A novel for today’s world. Full of action, struggle – as well as the knowledge that it’s not going to get any better.
Literary fiction
Once again, the time-place backdrop of Bellová’s prose is vague and uncertain. It could be today, it could be the 1960s, or the 1930s; it could be somewhere in Turkey, Greece, perhaps in Spain – or a different time and place entirely. This uncertainty resonates perfectly with that of the narrator – the main character who one day frees herself from an unhappy marriage and sets out “on the road”. She returns to where it all began – her home village – and attempts to find out who she really is and what went wrong with her parents’ and grandparents’ generations. How her father, the titular “invisible man”, died tragically, and why her mother fell into total silence for thirty years. She compares then and now, confronting the past with the present. All of this within the dramatic, heightened atmosphere of an unnamed war. Despite all of the uncertainty and vagueness, in the end it is clear what the author stands for: for the feminine cause, for feelings, home, offspring, against recurrent human stupidity and ignorance, against the envy and hatred which suffocate a person and their soul.

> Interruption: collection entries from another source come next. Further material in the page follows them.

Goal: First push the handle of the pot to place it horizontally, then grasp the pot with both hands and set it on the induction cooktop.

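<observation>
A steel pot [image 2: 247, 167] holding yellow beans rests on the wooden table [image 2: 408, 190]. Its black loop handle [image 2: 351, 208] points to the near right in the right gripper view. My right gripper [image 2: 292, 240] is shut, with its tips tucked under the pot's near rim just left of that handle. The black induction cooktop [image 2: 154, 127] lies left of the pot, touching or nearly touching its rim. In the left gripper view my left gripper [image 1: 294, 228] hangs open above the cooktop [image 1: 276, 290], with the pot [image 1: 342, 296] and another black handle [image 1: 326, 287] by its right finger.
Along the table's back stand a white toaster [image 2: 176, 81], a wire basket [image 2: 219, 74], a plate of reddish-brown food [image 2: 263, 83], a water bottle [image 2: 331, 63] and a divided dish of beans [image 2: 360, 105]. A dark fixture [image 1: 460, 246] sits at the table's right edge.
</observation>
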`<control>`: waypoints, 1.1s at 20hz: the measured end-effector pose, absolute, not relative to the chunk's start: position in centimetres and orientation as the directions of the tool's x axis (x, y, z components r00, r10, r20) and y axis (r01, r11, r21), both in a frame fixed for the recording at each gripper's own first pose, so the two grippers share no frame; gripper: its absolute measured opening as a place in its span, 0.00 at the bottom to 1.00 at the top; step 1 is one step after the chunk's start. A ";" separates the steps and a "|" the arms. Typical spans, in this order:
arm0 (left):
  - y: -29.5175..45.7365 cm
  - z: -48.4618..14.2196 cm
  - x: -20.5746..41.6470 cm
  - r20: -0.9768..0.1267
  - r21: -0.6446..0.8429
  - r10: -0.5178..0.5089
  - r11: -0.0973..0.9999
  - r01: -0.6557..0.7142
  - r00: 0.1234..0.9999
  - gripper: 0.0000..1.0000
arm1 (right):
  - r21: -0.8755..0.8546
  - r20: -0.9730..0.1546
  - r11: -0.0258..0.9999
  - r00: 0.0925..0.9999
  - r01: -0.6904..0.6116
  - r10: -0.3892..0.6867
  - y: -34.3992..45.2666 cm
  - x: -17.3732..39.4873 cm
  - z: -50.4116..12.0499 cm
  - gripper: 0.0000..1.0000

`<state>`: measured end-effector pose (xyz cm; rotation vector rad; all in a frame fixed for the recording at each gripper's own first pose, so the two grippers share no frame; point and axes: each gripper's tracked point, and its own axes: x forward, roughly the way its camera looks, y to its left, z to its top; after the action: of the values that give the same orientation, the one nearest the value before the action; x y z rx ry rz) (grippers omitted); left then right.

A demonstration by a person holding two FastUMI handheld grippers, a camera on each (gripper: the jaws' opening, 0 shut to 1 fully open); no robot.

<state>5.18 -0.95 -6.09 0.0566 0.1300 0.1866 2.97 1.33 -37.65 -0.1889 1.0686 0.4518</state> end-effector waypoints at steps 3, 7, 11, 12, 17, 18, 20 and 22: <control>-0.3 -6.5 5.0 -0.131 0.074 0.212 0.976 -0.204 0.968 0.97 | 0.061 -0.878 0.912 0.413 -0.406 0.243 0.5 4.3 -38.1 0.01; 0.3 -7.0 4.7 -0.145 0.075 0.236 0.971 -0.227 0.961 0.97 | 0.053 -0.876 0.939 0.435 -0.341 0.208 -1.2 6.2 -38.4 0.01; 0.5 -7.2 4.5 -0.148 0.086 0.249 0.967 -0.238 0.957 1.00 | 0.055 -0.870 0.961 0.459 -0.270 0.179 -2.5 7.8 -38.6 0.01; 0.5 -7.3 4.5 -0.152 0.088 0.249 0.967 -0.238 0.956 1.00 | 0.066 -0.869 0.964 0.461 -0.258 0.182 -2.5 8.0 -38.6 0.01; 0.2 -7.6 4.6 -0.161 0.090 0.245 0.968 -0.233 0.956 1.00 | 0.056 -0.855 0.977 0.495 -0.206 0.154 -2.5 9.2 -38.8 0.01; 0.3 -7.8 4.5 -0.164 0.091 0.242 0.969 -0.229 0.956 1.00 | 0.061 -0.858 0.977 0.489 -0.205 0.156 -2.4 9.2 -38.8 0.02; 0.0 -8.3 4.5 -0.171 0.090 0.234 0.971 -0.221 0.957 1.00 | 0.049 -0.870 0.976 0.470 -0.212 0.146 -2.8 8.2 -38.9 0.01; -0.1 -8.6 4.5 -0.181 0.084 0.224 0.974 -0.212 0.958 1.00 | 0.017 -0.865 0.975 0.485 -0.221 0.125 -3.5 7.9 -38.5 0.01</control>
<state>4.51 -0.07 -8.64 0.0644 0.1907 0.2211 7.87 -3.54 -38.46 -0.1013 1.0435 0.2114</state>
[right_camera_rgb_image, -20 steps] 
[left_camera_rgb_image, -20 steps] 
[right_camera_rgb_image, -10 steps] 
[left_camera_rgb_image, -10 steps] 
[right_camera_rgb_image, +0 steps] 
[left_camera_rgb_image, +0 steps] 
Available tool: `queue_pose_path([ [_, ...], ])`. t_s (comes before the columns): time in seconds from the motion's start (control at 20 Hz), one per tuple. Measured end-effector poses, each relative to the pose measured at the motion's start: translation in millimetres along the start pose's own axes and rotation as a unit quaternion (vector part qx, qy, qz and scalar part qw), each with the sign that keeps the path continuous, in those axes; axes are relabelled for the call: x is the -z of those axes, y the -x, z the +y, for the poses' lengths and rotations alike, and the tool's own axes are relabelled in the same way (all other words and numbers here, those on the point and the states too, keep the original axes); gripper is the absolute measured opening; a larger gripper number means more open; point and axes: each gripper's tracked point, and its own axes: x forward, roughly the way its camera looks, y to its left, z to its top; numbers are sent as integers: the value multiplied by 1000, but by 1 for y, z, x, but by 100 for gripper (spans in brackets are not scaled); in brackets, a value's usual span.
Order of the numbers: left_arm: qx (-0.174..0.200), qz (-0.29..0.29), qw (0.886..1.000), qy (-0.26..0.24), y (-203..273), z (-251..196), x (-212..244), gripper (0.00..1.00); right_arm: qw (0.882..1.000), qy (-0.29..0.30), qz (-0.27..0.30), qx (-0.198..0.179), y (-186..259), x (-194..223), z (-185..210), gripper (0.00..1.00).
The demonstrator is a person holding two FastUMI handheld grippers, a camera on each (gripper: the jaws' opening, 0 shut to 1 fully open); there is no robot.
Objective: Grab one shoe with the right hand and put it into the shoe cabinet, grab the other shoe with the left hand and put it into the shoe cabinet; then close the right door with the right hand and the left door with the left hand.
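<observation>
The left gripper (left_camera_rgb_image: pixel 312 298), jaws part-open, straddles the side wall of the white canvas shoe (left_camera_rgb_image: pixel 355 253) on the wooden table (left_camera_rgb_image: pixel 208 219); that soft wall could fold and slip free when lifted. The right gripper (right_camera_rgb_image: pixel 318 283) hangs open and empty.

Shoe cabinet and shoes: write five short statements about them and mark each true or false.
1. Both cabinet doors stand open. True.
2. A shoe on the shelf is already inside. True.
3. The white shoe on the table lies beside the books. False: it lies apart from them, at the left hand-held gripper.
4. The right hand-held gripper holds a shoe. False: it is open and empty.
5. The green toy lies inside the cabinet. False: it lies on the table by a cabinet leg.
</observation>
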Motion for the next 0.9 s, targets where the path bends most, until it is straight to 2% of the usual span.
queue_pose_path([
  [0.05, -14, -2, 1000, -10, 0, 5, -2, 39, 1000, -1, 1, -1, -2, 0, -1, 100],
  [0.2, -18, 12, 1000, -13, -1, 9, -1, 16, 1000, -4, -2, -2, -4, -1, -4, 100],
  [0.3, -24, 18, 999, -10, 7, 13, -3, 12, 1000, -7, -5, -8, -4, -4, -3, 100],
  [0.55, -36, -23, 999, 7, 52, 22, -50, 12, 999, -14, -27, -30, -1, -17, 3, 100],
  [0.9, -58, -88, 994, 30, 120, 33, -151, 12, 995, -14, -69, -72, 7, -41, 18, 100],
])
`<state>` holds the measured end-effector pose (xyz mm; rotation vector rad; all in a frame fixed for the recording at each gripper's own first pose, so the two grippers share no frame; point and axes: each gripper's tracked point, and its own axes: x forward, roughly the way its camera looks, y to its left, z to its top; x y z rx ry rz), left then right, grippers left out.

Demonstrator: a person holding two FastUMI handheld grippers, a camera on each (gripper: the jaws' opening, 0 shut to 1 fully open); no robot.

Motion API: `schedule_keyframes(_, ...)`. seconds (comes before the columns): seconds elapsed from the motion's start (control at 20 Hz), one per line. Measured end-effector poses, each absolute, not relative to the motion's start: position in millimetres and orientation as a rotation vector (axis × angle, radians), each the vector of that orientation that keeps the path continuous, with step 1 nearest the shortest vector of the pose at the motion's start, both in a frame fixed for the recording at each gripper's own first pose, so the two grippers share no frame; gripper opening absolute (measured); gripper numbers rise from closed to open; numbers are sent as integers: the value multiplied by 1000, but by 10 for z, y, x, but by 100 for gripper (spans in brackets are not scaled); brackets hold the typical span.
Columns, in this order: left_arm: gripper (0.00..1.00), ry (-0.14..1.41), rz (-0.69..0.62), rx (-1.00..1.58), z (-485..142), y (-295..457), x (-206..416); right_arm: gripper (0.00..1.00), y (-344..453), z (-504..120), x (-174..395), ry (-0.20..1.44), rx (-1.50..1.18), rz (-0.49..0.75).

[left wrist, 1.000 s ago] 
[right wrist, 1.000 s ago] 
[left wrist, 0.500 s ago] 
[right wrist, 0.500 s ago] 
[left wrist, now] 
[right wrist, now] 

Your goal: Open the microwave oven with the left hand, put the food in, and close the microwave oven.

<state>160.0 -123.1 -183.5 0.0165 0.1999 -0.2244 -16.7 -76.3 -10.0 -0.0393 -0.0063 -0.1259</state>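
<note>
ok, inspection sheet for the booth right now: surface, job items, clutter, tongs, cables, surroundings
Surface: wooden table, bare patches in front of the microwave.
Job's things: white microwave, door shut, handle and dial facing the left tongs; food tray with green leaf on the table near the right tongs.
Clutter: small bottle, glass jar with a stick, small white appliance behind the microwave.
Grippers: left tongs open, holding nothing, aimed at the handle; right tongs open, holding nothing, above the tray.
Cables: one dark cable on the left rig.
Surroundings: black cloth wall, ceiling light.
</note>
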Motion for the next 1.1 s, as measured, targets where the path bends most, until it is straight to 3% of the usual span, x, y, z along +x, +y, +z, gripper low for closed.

Bianca Bellová (1970), who lives in Prague, is a writer, translator and interpreter. She achieved her international breakthrough with the book novel Jezero (The Lake, 2016) which won the 2017 Magnesia Litera Award in the Book of the Year category, the 2017 European Union Prize for Literature, and the 2023 EBRD Literature Prize; publication rights for it have been sold to twenty-four countries. 2019 saw the publication of her novel Mona, which won the Czech Book Prize. Her latest work is the novel Neviditelný muž (The Invisible Man, 2024), whose English edition is forthcoming from Parthian Books in 2026.